#### [Task instructions]
Every line of the data below must be output exactly, with images left out.

#### [Data segment]

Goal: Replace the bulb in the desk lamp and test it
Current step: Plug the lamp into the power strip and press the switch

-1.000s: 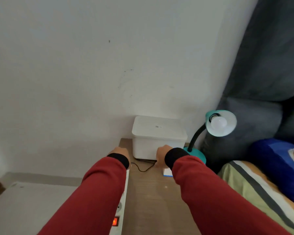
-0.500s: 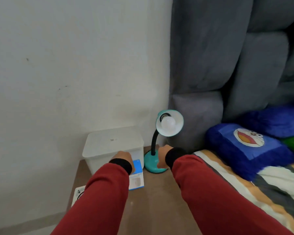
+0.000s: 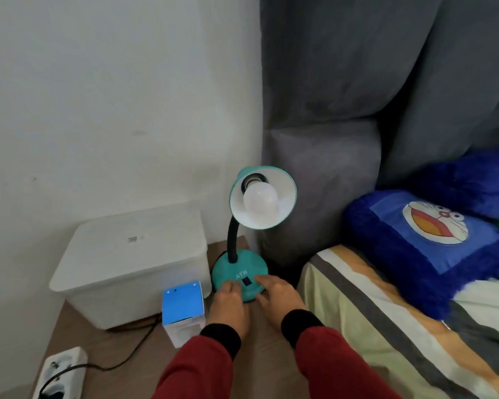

#### [Answer for the task]
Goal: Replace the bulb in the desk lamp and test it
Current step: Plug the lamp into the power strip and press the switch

-1.000s: 
-0.500s: 
+0.000s: 

That is the complete answer to the exercise.